Inzwischen ist das Gemälde ein Wahrzeichen von Porto, ähnlich wie die anderen Attraktionen, die nur wenige hundert Meter entfernt zu finden sind. Wie die Brücke in direkter Nachbarschaft. Wie, gleich um die Ecke, Sé do Porto, die Kathedrale mit den typisch-portugiesischen Azulejos. Wie der berühmte Bahnhof, Estação de São Bento, im Inneren ebenfalls mit vielen der bunten Kacheln ausgestaltet. Oder wie der Torre dos Clérigos, der Turm der barocken Clérigos-Kirche, einer der beliebtesten Aussichtspunkte.
Urbane Kunst und Architektur als Wahrzeichen
Sie sind für die Ewigkeit geschaffen, diese Meisterwerke der Architektur, so wirkt es zumindest. Sie sind massiv und robust. Unverwüstlich etwa wie die Brücke Ponte Dom Luís I – eröffnet 1886 und seitdem zuverlässig in Betrieb. Das Mural hingegen zeigt seine Vergänglichkeit, nach drei Jahren bereits blättert Farbe vom morschen Putz. Aber auch verbindendes gibt es zwischen Baukunst und Wandgemälde: Architekten sind nämlich allesamt verantwortlich für die Entstehung, denn ein solcher ist ursprünglich auch Draw, der begnadete Street-Art-Künstler.

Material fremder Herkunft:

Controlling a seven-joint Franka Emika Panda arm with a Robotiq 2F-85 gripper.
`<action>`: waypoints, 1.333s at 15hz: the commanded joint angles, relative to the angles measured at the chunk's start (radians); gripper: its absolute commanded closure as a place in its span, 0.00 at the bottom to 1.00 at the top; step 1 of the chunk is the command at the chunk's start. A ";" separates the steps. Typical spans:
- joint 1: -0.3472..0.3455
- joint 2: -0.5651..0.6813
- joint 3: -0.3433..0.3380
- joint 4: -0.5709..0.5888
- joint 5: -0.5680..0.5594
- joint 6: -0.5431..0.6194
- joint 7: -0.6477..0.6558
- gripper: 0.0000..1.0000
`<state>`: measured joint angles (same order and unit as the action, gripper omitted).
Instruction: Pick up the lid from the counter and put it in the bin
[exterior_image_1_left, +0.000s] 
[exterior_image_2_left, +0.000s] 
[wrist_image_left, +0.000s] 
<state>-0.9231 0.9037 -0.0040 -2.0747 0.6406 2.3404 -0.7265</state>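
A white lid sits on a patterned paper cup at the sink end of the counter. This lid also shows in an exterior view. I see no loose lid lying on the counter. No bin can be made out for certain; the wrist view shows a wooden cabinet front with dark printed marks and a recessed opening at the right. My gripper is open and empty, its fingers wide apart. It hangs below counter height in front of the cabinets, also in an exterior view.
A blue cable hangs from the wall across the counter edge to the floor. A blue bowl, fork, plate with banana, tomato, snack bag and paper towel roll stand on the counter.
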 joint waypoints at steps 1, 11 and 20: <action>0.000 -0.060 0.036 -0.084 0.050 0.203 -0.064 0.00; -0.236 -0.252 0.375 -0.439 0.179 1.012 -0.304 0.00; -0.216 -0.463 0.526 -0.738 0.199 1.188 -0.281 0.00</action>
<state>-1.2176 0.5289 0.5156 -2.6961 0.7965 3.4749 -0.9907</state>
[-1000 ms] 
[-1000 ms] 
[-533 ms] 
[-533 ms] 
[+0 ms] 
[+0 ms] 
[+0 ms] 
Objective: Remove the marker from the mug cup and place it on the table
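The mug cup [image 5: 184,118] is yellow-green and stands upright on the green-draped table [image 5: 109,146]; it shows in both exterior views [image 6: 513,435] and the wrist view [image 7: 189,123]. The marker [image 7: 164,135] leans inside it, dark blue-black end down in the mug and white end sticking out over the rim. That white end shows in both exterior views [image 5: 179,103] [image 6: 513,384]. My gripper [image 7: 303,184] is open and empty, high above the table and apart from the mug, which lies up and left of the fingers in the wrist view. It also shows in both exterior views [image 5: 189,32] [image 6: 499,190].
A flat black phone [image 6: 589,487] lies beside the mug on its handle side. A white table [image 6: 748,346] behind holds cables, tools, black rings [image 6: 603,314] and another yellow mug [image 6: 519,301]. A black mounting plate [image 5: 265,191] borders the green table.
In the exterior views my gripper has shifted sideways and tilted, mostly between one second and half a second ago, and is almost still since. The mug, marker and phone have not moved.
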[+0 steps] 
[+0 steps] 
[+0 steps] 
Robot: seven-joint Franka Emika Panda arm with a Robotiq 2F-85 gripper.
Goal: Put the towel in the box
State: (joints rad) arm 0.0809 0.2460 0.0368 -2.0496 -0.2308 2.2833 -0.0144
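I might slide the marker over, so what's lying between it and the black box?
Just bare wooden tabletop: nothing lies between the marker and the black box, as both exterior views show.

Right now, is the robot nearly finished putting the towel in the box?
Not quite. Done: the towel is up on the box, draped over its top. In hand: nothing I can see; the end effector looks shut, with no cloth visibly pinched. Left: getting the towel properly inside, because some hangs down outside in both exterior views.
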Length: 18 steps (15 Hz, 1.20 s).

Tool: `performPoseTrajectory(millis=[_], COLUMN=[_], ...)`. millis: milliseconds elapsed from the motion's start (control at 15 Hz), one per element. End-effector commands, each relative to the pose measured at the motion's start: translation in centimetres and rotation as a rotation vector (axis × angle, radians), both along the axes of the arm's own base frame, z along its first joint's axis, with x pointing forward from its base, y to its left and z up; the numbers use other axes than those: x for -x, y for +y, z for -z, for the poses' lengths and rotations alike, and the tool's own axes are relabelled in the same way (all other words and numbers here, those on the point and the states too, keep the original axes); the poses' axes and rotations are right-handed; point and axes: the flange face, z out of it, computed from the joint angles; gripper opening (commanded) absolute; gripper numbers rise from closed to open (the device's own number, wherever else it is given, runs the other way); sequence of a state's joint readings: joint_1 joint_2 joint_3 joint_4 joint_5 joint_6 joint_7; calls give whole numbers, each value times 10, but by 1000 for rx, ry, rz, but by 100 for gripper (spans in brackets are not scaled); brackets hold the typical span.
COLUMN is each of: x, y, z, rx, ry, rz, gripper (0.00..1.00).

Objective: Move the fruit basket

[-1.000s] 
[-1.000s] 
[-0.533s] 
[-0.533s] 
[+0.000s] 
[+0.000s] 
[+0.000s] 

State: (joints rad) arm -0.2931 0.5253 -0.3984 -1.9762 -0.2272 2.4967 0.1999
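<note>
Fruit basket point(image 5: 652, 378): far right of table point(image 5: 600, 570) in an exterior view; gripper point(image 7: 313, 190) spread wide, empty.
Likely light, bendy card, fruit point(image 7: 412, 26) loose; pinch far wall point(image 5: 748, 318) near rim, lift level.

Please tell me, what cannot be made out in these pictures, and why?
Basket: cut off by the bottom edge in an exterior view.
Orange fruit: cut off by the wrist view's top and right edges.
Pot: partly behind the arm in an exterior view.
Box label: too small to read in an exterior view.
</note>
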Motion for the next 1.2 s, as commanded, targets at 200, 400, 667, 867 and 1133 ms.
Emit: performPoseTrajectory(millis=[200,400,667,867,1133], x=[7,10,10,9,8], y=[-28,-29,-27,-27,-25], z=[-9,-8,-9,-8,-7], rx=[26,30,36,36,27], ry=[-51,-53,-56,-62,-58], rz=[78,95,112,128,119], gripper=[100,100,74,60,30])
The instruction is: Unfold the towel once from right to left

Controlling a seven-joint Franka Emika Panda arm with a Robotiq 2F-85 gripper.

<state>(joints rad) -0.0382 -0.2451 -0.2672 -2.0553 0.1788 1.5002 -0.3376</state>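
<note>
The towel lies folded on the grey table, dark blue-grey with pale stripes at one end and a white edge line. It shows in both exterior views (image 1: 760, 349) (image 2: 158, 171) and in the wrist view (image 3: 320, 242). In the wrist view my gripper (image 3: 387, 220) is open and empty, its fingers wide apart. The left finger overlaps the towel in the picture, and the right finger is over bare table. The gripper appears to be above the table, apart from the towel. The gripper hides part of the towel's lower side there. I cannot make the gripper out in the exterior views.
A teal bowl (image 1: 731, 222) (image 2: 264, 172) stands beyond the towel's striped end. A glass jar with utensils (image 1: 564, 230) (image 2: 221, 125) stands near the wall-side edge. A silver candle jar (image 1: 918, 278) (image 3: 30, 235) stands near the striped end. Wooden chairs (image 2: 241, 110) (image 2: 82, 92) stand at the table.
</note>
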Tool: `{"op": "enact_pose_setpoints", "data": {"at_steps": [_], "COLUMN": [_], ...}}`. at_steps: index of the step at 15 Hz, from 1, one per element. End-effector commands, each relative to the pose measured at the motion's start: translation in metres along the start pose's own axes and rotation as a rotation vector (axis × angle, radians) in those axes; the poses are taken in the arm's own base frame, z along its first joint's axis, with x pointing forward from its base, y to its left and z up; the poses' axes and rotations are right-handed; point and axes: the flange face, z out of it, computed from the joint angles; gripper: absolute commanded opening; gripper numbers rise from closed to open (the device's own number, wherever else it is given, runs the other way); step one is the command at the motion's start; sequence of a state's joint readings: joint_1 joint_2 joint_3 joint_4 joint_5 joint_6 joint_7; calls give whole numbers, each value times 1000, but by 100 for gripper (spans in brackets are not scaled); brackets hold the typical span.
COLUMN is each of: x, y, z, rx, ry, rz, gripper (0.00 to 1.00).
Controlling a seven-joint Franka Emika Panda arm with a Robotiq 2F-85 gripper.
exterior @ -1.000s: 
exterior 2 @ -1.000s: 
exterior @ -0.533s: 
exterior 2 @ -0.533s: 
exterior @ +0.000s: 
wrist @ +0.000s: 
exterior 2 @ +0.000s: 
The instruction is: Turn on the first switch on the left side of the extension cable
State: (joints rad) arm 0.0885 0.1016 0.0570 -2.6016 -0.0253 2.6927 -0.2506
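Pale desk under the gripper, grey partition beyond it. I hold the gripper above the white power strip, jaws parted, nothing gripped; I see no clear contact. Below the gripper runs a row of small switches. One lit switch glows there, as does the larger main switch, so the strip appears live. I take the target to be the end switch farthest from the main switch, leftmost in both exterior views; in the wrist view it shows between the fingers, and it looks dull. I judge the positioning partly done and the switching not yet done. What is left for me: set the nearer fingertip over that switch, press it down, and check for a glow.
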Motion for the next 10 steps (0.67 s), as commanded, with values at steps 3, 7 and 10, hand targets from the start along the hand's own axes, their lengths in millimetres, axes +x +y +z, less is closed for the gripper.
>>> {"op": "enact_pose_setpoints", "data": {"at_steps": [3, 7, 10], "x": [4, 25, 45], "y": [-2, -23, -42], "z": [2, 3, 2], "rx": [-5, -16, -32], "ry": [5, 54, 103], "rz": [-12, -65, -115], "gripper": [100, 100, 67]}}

Auch urbane Kunst und Street Art sind jedenfalls, neben den üblichen Sehenswürdigkeiten, ein spannender Teil des Stadtbildes und nicht wegzudenken aus Portos Straßen. Viele kreative Künstler tragen dazu bei, zu den bekanntesten gehören außerdem Hazul Luzah mit seinen mystischen Formen und Nuno Costah mit bunten Vögeln und anderen lustigen Figuren. Mit An.fi.tri.ão stammt jedoch nicht nur das größte Kunstwerk von Frederico Draw, auch die Geschichte dahinter ist zweifellos die schönste. Wenngleich sie keiner der Besucher kennt, der über Portos berühmte Brücke kommt und am “Gastgeber” vorbeiläuft.